その跡を継いだウマイヤ朝は北アフリカやイベリア半島、中央アジアのホラーサーン、インダス川の手前まで領土を拡大します。アッバース朝はウマイヤ家の生き残りが独立するイベリア半島(後ウマイヤ朝)以外のウマイヤ朝の領土を継承する大帝国となったのです。

アッバース朝の都「バグダード」

バグダードを建設したアル・マンスール

アッバース朝は新たにバグダード(バグダッド)を建設し都としました。バグダードを建設したのはアッバース朝2代目のカリフであるアル・マンスールです。アル・マンスールはウマイヤ朝の残党や敵対するシーア派を弾圧し、アッバース朝の支配を強めたカリフです。

支配力を確固たるものにしたアル・マンスールは762年に新都バグダードの建設を開始します。バグダードはメソポタミア平原のほぼ中央に位置し、ティグリス側の両側を市街地とする都市です。

アッバース朝時代のバグダード

アル・マンスールは直径2.35キロメートルの正円の城壁を作らせました。円形の外観から、バグダードは円状都市・環状都市ともよばれます。場内に住むことを許されたのはカリフなど特権階級のみで、他の住民は城壁の外に住まわされます。

イスラーム帝国の首都となったバグダードは最盛期には200万の人口を数えます。バグダードに匹敵する都市はの都長安ぐらいでしょう。こうして大都市となったバグダードは「マディーナ・アッサラーム(平安の都)」とたたえられます。

モンゴルによって滅ぼされた

アッバース朝を滅ぼしたフラグ

アッバース朝を完全に滅ぼしたのはモンゴル帝国のフラグです。フラグはモンゴル帝国の創始者であるチンギス・ハンの孫で、西アジア方面軍の司令官でした。1258年、フラグはバグダードを包囲攻撃し陥落させました。

陥落した時、バグダードには知恵の館とよばれる天文台付きの図書館が破壊され多くの学術書が破棄されました。また、モンゴル軍はバグダードで破壊と略奪の限りを尽くし、数十万人規模の虐殺が起きました。

フラグ・ウルス(イル・ハン国)の領土
出典:Wikipedia

バグダードの支配者だったアッバース朝のカリフであるムスタアスィムはモンゴル軍に捕らえられフラグによって処刑されました。これによりアッバース朝は滅亡しました。
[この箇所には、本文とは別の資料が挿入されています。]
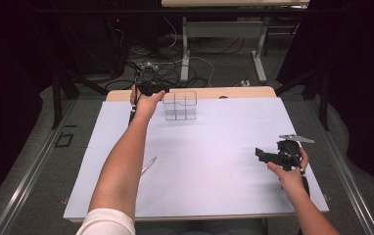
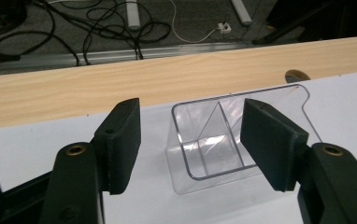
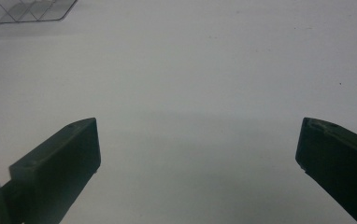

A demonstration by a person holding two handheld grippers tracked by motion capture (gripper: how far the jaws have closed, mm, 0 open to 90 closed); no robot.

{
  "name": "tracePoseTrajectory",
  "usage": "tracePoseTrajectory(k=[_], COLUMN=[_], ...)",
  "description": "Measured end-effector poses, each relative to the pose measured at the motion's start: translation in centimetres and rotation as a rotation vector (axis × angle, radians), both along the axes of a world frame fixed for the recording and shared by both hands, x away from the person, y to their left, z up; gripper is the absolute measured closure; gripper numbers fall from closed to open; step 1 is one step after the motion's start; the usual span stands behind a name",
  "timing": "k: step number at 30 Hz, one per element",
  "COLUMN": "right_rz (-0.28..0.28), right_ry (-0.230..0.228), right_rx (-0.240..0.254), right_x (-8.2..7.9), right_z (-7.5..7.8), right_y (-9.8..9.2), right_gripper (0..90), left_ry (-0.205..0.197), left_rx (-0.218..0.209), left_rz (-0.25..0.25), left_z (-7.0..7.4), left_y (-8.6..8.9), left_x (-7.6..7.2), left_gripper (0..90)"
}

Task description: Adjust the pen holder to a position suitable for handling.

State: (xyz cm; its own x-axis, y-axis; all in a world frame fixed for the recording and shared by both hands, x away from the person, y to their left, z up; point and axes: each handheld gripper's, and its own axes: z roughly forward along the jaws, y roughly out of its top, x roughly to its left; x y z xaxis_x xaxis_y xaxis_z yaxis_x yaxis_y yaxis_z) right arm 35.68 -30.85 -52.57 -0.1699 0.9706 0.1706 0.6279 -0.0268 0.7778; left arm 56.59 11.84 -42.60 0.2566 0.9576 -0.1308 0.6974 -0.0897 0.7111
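A clear plastic box [image 1: 180, 105] with inner dividers stands near the far edge of the white table cover [image 1: 209, 161]. My left gripper [image 1: 151, 87] hovers at the box's left side, held by an outstretched arm. In the left gripper view the clear box [image 2: 214, 144] lies just beyond and between the spread jaws of my left gripper [image 2: 193, 140], which is open and empty. My right gripper [image 1: 263, 154] is held at the table's right side, open, pointing left. In the right gripper view my right gripper [image 3: 197, 154] has its jaws wide apart over bare cover, and the box [image 3: 32, 9] sits far off at top left.
A thin pale stick [image 1: 148, 165] lies on the cover beside the left forearm. A bare wooden strip [image 2: 167, 84] of the table edge runs behind the box. Cables [image 1: 175, 73] and desk legs stand on the floor beyond.
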Motion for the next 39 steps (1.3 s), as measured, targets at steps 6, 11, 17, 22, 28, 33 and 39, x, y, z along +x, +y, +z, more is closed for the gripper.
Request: tracePoseTrajectory(k=[6, 11, 17, 22, 28, 33, 39], right_rz=[0.000, 0.005, 0.006, 0.007, 0.012, 0.011, 0.011], right_ry=[0.003, 0.006, 0.010, 0.016, 0.013, 0.011, 0.013], right_rx=[0.003, 0.007, 0.004, 0.005, 0.004, 0.009, 0.009], right_x=[0.0, 0.1, 0.1, 0.1, 0.1, 0.1, 0.1], right_z=[0.0, -0.1, -0.2, -0.3, -0.2, -0.2, -0.2], right_y=[0.0, 0.1, 0.1, 0.1, 0.2, 0.1, 0.0], right_gripper=[0.0, 0.0, 0.0, 0.0, 0.0, 0.0, 0.0], left_ry=[0.029, 0.061, 0.124, 0.137, 0.164, 0.202, 0.232], left_rx=[-0.001, -0.009, -0.008, 0.001, 0.001, -0.007, -0.026], left_rz=[0.021, 0.033, 0.053, 0.056, 0.048, 0.048, 0.043], left_z=[-0.4, -0.8, -1.1, -1.1, -1.1, -1.5, -1.9], left_y=[0.1, 0.4, 0.6, 0.2, -0.2, -0.1, -0.2], left_x=[0.3, 0.7, 1.2, 1.5, 1.9, 2.1, 2.2], left_gripper=[42.8, 45.3, 48.8, 51.2, 56.6, 62.3, 67.5])
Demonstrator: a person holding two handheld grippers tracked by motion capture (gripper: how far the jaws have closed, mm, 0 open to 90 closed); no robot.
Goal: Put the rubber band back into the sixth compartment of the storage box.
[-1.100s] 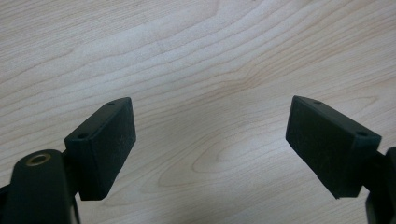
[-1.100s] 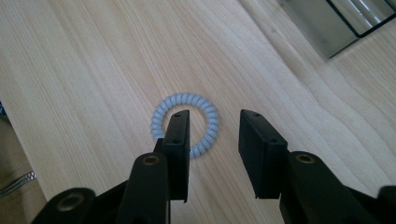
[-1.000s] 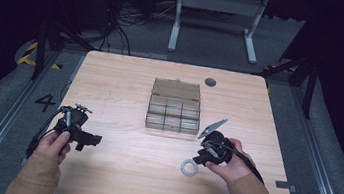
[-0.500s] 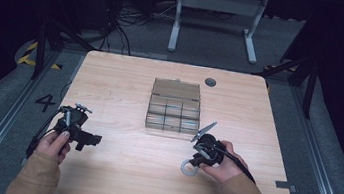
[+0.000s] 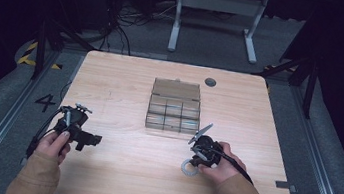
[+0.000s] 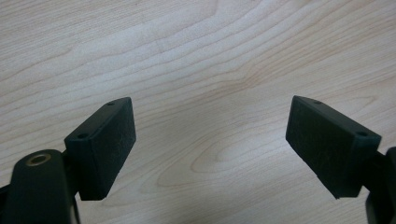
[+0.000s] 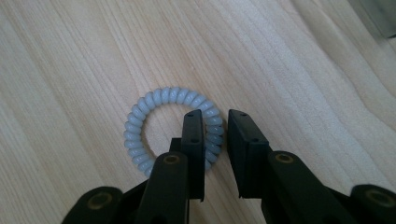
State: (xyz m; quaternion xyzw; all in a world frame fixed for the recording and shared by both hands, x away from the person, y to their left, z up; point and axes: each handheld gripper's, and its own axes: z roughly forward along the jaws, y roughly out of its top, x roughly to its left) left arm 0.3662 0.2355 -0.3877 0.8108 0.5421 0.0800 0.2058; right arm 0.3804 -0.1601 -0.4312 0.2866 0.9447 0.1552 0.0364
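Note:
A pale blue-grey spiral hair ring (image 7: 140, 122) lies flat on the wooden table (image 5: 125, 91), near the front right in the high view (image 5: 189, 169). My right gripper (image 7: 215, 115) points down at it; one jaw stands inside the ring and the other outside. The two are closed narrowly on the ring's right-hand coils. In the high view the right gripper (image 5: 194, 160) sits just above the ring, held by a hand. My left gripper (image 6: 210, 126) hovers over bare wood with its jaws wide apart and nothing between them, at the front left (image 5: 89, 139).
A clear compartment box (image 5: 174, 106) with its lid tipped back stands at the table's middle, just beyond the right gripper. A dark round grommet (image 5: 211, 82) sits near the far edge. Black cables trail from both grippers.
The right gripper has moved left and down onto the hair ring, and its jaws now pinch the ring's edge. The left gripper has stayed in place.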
その後、バグダードを含むイラク周辺はフラグの子孫が建てたイル・ハン国(イル・ハン朝)の領土となります。

アッバース朝の特色

ウマイヤ朝を打倒して成立

クーファの大モスク

アッバース朝はウマイヤ朝を打倒して成立した王朝です。ウマイヤ朝打倒運動の中心となったのはアッバース家のアブー・アルアッバースです。彼はイラクのクーファを本拠地に反ウマイヤ朝勢力を結集し反乱を起こしたのです。

では、なぜウマイヤ朝に反発する勢力が生まれたのでしょうか。それは、ウマイヤ朝がアラブ人至上主義の王朝だったからです。身分はもとより、税制もアラブ人が圧倒的に有利でした。イスラーム教に改宗した非アラブ人は「ムスリム(イスラーム教徒)の平等」の理念に反するとしてウマイヤ朝に反発します。

アブー・アルアッバースは彼らの不満の受け皿となりました。また、スンナ派のウマイヤ朝に反発するシーア派の支援も取り付けます。こうして準備を整えたアブー・アルアッバースは750年にウマイヤ朝の打倒に成功し、アッバース朝を打ち立てました。このことをアッバース革命ともいいます。